| HOW TO COMPLETE THIS TASK |
Reproduce the full listing that follows, matching it exactly.

| AVAILABLE DATA |
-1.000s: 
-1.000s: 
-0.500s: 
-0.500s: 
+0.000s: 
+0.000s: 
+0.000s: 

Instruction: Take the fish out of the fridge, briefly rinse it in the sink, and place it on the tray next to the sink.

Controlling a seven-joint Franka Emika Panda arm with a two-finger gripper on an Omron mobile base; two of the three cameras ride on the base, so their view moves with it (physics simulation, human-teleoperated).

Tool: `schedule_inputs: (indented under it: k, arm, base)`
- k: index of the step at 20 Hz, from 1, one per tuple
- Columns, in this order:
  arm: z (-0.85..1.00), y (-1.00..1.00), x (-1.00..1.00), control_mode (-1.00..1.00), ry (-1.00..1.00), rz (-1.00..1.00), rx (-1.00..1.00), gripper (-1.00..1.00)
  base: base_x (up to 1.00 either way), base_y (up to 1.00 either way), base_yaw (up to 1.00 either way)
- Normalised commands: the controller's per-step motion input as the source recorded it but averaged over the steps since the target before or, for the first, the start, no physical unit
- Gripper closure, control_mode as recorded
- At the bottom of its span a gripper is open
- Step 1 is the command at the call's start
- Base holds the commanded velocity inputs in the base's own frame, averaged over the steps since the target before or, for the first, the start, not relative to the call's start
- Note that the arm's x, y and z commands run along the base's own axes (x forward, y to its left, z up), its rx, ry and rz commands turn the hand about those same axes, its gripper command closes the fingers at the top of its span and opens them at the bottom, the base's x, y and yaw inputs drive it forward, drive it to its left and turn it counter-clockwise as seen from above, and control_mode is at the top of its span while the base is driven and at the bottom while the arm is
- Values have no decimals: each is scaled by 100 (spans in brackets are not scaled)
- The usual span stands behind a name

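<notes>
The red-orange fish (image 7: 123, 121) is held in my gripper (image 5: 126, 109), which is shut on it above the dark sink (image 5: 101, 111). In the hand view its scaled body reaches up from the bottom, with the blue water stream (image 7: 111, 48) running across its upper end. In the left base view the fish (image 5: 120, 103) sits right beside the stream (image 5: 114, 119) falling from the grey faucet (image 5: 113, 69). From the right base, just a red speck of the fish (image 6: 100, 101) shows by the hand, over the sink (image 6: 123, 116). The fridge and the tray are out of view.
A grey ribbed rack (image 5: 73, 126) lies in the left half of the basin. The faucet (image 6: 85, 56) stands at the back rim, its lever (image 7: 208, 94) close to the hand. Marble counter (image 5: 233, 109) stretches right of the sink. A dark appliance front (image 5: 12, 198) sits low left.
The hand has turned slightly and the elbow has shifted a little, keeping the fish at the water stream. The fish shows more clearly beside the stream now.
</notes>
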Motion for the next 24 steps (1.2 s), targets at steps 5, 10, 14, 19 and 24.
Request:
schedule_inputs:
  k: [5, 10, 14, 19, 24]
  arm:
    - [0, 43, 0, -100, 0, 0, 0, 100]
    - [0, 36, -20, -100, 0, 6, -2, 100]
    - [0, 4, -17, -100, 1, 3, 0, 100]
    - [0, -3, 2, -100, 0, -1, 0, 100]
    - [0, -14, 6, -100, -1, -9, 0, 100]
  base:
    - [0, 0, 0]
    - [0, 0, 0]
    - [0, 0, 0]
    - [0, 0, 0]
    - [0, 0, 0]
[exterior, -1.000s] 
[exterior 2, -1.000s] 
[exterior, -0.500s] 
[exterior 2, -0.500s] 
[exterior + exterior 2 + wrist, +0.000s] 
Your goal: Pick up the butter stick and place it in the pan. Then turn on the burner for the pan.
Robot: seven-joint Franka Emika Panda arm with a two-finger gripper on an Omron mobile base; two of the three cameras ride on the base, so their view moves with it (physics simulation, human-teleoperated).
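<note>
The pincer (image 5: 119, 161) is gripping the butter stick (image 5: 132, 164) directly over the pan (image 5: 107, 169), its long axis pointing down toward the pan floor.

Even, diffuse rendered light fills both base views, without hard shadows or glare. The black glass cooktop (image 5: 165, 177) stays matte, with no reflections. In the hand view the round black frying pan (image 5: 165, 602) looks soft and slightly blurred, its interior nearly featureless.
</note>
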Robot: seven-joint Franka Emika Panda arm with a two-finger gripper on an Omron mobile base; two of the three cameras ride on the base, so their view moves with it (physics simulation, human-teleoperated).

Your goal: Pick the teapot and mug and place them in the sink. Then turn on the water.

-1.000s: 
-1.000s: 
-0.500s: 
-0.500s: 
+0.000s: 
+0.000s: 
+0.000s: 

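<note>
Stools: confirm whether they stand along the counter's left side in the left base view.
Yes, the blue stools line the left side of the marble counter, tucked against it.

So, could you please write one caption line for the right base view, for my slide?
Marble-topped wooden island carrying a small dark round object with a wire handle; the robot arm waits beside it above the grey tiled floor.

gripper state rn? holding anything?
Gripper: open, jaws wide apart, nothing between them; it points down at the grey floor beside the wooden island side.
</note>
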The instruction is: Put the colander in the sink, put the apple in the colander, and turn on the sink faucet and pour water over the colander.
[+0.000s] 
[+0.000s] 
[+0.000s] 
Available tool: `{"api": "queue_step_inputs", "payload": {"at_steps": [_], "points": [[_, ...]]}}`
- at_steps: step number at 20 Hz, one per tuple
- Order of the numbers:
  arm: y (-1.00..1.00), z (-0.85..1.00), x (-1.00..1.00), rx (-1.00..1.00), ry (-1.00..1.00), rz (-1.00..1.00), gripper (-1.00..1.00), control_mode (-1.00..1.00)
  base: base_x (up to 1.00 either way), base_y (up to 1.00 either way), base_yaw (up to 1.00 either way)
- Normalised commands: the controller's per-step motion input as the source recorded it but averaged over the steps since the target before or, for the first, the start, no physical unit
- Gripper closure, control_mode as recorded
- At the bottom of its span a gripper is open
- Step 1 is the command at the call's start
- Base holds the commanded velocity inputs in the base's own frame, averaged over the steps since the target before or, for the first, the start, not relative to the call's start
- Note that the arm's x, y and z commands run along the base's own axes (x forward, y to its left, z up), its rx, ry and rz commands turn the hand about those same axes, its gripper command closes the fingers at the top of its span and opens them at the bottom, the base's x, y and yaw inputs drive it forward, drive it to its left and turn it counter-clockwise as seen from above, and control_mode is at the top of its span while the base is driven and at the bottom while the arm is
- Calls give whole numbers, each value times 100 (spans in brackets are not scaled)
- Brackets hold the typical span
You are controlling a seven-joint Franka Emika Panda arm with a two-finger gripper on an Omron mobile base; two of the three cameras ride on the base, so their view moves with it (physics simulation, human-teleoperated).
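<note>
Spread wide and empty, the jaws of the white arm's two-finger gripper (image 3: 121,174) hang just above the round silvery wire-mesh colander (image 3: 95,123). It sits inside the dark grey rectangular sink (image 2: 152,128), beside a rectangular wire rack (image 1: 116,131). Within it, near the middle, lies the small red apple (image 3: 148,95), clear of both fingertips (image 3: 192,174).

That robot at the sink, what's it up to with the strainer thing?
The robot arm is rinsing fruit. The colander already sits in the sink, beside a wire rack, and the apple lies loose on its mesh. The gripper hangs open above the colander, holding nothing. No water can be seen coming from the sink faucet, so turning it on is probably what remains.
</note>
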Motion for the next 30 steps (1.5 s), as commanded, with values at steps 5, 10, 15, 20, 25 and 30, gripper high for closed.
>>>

| ANSWER TO THIS PROBLEM |
-1.000s: 
-1.000s: 
-0.500s: 
-0.500s: 
+0.000s: 
+0.000s: 
+0.000s: 

Instruction: Take the fish out of the fridge, briefly rinse it in the sink, and place it on the tray next to the sink.

Controlling a seven-joint Franka Emika Panda arm with a two-finger gripper on an Omron mobile base; two of the three cameras ride on the base, so their view moves with it (physics simulation, human-teleoperated).

Tool: `schedule_inputs: (indented under it: k, arm, base)`
- k: index of the step at 20 Hz, from 1, one per tuple
- Columns, in this order:
  arm: z (-0.85..1.00), y (-1.00..1.00), x (-1.00..1.00), control_mode (-1.00..1.00), ry (-1.00..1.00), rz (-1.00..1.00), rx (-1.00..1.00), gripper (-1.00..1.00)
  base: base_x (up to 1.00 either way), base_y (up to 1.00 either way), base_yaw (up to 1.00 either way)
- Normalised commands: the controller's per-step motion input as the source recorded it but averaged over the steps since the target before or, for the first, the start, no physical unit
- Gripper closure, control_mode as recorded
- At the bottom of its span a gripper is open
- Step 1 is the command at the call's start
- Base holds the commanded velocity inputs in the base's own frame, averaged over the steps since the target before or, for the first, the start, not relative to the call's start
- Note that the arm's x, y and z commands run along the base's own axes (x forward, y to its left, z up), its rx, ry and rz commands turn the hand about those same axes, its gripper command closes the fingers at the top of its span and opens them at the bottom, the base's x, y and yaw inputs drive it forward, drive it to its left and turn it counter-clockwise as seen from above, and control_mode is at the top of its span while the base is driven and at the bottom while the arm is
- Values have no decimals: each is scaled by 100 (spans in brackets are not scaled)
- The usual span stands behind a name

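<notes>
The red-orange fish (image 7: 123, 121) is held in my gripper (image 5: 126, 109), which is shut on it above the dark sink (image 5: 101, 111). In the hand view its scaled body reaches up from the bottom, with the blue water stream (image 7: 111, 48) running across its upper end. In the left base view the fish (image 5: 120, 103) sits right beside the stream (image 5: 114, 119) falling from the grey faucet (image 5: 113, 69). From the right base, just a red speck of the fish (image 6: 100, 101) shows by the hand, over the sink (image 6: 123, 116). The fridge and the tray are out of view.
A grey ribbed rack (image 5: 73, 126) lies in the left half of the basin. The faucet (image 6: 85, 56) stands at the back rim, its lever (image 7: 208, 94) close to the hand. Marble counter (image 5: 233, 109) stretches right of the sink. A dark appliance front (image 5: 12, 198) sits low left.
The hand has turned slightly and the elbow has shifted a little, keeping the fish at the water stream. The fish shows more clearly beside the stream now.
</notes>
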Motion for the next 24 steps (1.2 s), targets at steps 5, 10, 14, 19 and 24.
Request:
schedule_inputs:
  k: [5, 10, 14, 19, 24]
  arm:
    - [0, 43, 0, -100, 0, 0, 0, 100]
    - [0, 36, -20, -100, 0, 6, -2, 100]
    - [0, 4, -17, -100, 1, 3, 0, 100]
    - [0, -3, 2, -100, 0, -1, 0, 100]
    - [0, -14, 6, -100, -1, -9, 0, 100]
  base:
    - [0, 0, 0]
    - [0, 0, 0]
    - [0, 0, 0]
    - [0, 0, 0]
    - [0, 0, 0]
[exterior, -1.000s] 
[exterior 2, -1.000s] 
[exterior, -0.500s] 
[exterior 2, -0.500s] 
[exterior + exterior 2 + wrist, +0.000s] 
Your goal: Pick up the butter stick and place it in the pan. Then turn on the burner for the pan.
Robot: seven-joint Franka Emika Panda arm with a two-finger gripper on an Omron mobile base; two of the three cameras ride on the base, so their view moves with it (physics simulation, human-teleoperated).
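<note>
The pincer (image 5: 119, 161) is gripping the butter stick (image 5: 132, 164) directly over the pan (image 5: 107, 169), its long axis pointing down toward the pan floor.

Even, diffuse rendered light fills both base views, without hard shadows or glare. The black glass cooktop (image 5: 165, 177) stays matte, with no reflections. In the hand view the round black frying pan (image 5: 165, 602) looks soft and slightly blurred, its interior nearly featureless.
</note>
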Robot: seven-joint Franka Emika Panda arm with a two-finger gripper on an Omron mobile base; two of the three cameras ride on the base, so their view moves with it (physics simulation, human-teleoperated).

Your goal: Pick the teapot and mug and place them in the sink. Then turn on the water.

-1.000s: 
-1.000s: 
-0.500s: 
-0.500s: 
+0.000s: 
+0.000s: 
+0.000s: 

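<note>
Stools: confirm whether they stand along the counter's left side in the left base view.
Yes, the blue stools line the left side of the marble counter, tucked against it.

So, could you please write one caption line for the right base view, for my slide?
Marble-topped wooden island carrying a small dark round object with a wire handle; the robot arm waits beside it above the grey tiled floor.

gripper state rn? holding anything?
Gripper: open, jaws wide apart, nothing between them; it points down at the grey floor beside the wooden island side.
</note>
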The instruction is: Put the colander in the sink, put the apple in the colander, and turn on the sink faucet and pour water over the colander.
[+0.000s] 
[+0.000s] 
[+0.000s] 
Available tool: `{"api": "queue_step_inputs", "payload": {"at_steps": [_], "points": [[_, ...]]}}`
- at_steps: step number at 20 Hz, one per tuple
- Order of the numbers:
  arm: y (-1.00..1.00), z (-0.85..1.00), x (-1.00..1.00), rx (-1.00..1.00), ry (-1.00..1.00), rz (-1.00..1.00), gripper (-1.00..1.00), control_mode (-1.00..1.00)
  base: base_x (up to 1.00 either way), base_y (up to 1.00 either way), base_yaw (up to 1.00 either way)
- Normalised commands: the controller's per-step motion input as the source recorded it but averaged over the steps since the target before or, for the first, the start, no physical unit
- Gripper closure, control_mode as recorded
- At the bottom of its span a gripper is open
- Step 1 is the command at the call's start
- Base holds the commanded velocity inputs in the base's own frame, averaged over the steps since the target before or, for the first, the start, not relative to the call's start
- Note that the arm's x, y and z commands run along the base's own axes (x forward, y to its left, z up), its rx, ry and rz commands turn the hand about those same axes, its gripper command closes the fingers at the top of its span and opens them at the bottom, the base's x, y and yaw inputs drive it forward, drive it to its left and turn it counter-clockwise as seen from above, and control_mode is at the top of its span while the base is driven and at the bottom while the arm is
- Calls give whole numbers, each value times 100 (spans in brackets are not scaled)
- Brackets hold the typical span
You are controlling a seven-joint Franka Emika Panda arm with a two-finger gripper on an Omron mobile base; two of the three cameras ride on the base, so their view moves with it (physics simulation, human-teleoperated).
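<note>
Spread wide and empty, the jaws of the white arm's two-finger gripper (image 3: 121,174) hang just above the round silvery wire-mesh colander (image 3: 95,123). It sits inside the dark grey rectangular sink (image 2: 152,128), beside a rectangular wire rack (image 1: 116,131). Within it, near the middle, lies the small red apple (image 3: 148,95), clear of both fingertips (image 3: 192,174).

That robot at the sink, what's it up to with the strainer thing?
The robot arm is rinsing fruit. The colander already sits in the sink, beside a wire rack, and the apple lies loose on its mesh. The gripper hangs open above the colander, holding nothing. No water can be seen coming from the sink faucet, so turning it on is probably what remains.
</note>
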Motion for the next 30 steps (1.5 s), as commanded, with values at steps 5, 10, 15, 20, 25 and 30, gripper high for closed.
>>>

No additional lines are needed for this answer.